- ASSIGNMENT -
Output, exactly as written, the lines below from the one that has "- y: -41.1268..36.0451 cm" through the one that has "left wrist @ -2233"; nothing else, and no pictures.

*** SOURCE DATA Section Begins ***

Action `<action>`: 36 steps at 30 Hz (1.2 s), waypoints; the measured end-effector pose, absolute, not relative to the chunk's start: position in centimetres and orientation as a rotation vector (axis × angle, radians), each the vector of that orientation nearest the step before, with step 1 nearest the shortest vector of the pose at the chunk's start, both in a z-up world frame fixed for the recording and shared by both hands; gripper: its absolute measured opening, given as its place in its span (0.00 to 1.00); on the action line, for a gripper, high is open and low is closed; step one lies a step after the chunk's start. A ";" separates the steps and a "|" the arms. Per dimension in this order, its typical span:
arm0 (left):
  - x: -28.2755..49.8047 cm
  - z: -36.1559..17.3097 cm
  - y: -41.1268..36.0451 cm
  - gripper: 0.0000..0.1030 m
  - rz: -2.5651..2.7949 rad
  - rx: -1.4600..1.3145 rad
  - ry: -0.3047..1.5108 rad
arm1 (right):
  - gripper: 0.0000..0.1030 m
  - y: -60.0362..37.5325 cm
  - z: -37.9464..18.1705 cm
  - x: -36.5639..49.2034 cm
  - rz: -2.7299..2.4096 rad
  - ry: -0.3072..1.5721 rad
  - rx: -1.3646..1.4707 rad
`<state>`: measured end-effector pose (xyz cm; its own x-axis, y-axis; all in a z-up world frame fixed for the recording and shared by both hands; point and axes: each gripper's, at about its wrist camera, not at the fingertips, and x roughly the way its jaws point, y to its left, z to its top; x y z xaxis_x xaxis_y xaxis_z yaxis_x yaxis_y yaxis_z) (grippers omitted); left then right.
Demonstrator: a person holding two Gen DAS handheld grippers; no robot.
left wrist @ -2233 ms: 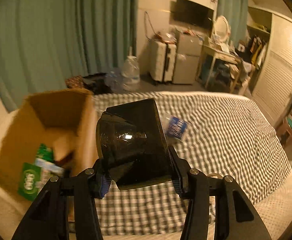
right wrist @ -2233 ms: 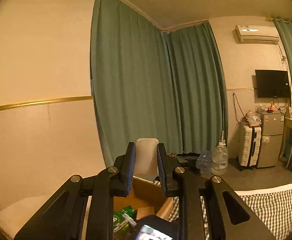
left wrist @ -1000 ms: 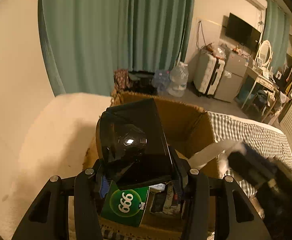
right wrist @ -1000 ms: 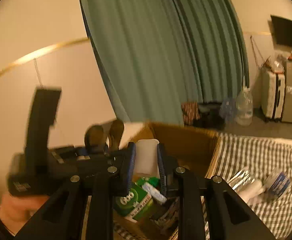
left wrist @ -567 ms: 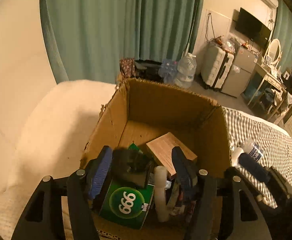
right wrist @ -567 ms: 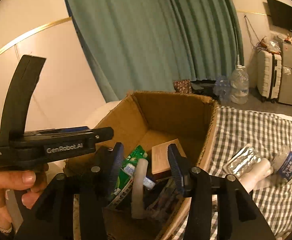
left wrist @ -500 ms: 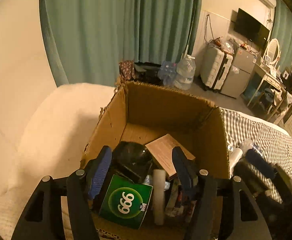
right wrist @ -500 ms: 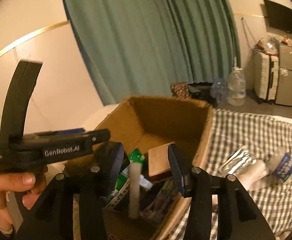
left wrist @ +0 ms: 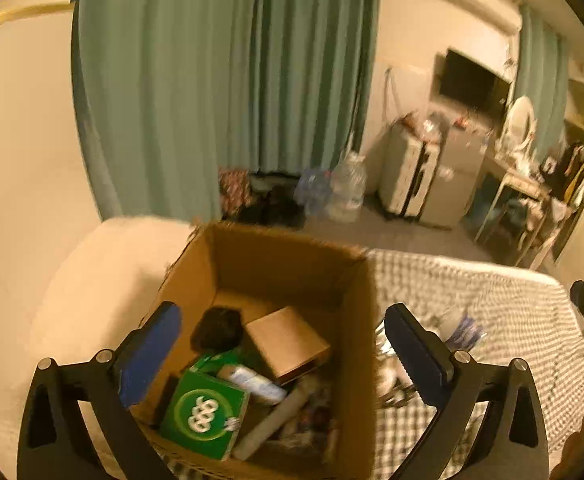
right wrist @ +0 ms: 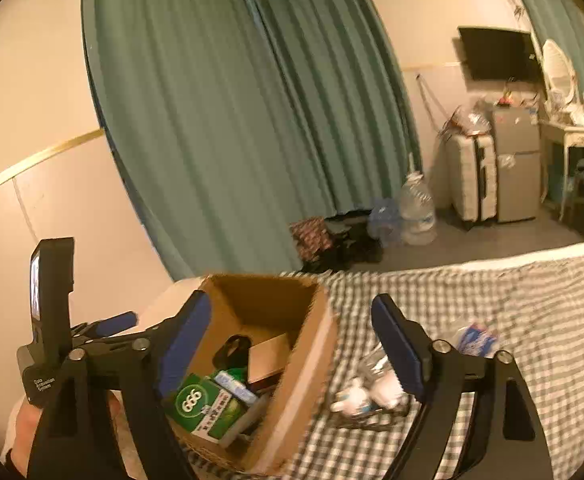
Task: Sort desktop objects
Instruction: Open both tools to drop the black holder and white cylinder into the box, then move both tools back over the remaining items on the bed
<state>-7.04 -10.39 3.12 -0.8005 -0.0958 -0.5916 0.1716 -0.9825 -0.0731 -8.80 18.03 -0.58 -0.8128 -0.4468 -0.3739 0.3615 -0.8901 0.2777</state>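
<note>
Both claws stand wide and empty: the left gripper [left wrist: 282, 344] hangs over the open brown cardboard box [left wrist: 356, 320], the right gripper [right wrist: 292, 344] straddles its right wall. The loose things left to sort, a crinkled silver foil packet [right wrist: 372, 364] and a clear plastic bottle with a blue label [right wrist: 474, 338], lie right of the box on the grey checked cloth [right wrist: 532, 292], nearer the right gripper, the packet closest, just beside the box wall; their long axes are too blurred to tell

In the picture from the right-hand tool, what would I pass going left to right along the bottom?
Left gripper → green box in the cardboard box → white bottle on the checked cloth → blue-labelled bottle.
</note>
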 end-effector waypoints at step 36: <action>-13.4 -3.2 6.2 1.00 -3.039 1.076 -0.027 | 1.00 39.1 -5.6 -7.4 -2.761 0.074 0.905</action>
<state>-13.41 6.18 -3.23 -0.7744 0.0723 -0.6286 -0.0836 -0.9964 -0.0116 -7.39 39.08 -5.63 -0.7813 -0.2060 -0.5892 0.2374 -0.9711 0.0246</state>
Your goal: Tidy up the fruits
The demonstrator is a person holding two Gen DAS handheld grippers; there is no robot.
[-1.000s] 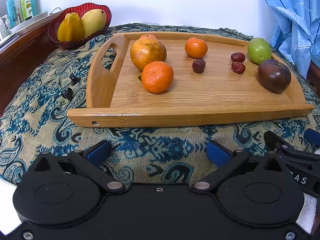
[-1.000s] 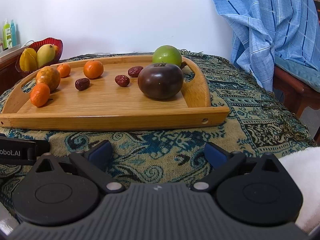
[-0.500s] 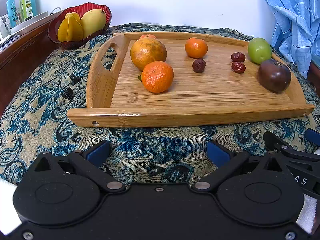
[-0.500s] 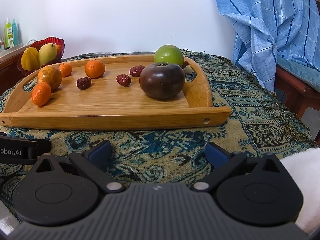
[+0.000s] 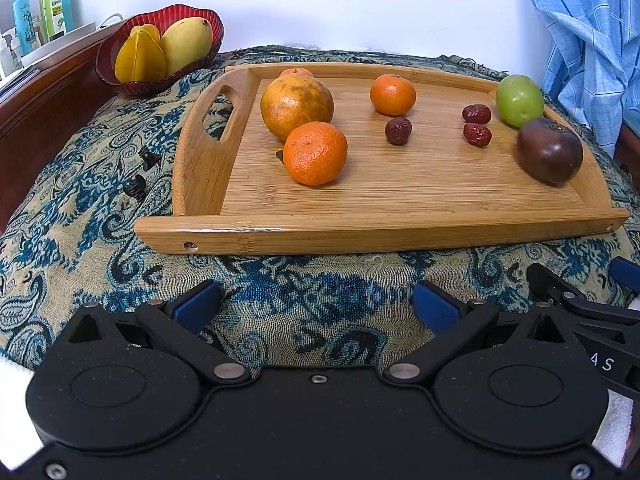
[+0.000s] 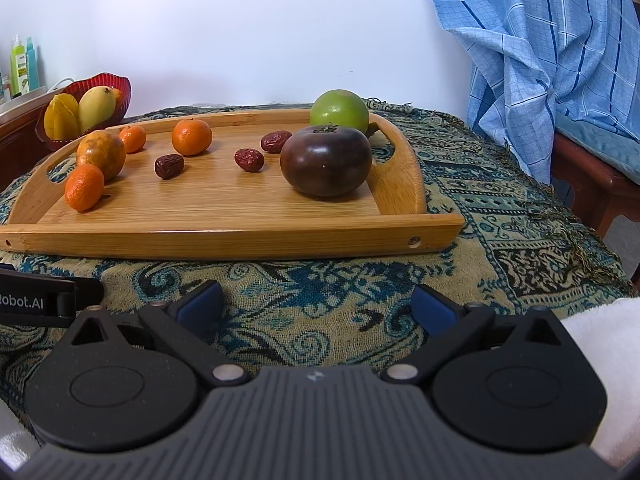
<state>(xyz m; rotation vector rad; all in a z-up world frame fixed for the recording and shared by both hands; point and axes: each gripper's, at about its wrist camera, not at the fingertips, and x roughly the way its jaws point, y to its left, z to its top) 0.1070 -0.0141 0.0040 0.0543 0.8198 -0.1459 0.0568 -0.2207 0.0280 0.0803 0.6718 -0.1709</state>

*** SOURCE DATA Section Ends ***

- OUTPUT OF THE EXERCISE -
  - y: -41.1268..36.0451 cm
  - gripper: 0.0000..0.1030 m
  - rz: -2.5651..2.7949 rad
  - rx: -1.4600..1.3145 rad
  - ry: -0.3047..1.5108 rad
arm1 (right):
  - gripper: 0.0000..0.1030 m
  - y: -60.0362..37.5325 cm
  - z: -37.9464..18.1705 cm
  - x: -36.5639..49.2034 cm
  - rz: -2.7299..2.4096 rad
  - ry: -0.3072..1.5721 rad
  - rx: -1.3646..1.4707 rad
`<state>`: measured end-effector pose (xyz cm; its own x-axis, y-axis; all in a z-up world frame fixed for the recording and shared by both hands; point and axes: each gripper's, at about its wrist camera, not at the fingertips, and x roughly the way its jaws point, y to its left, z to its top; x y z xaxis_x xaxis_y xaxis_z yaxis_x yaxis_y yaxis_z) (grippers omitted); left then right.
Demonstrator: a person holding two Gen DAS handheld grippers; no robot.
left wrist @ -2233 ms: 

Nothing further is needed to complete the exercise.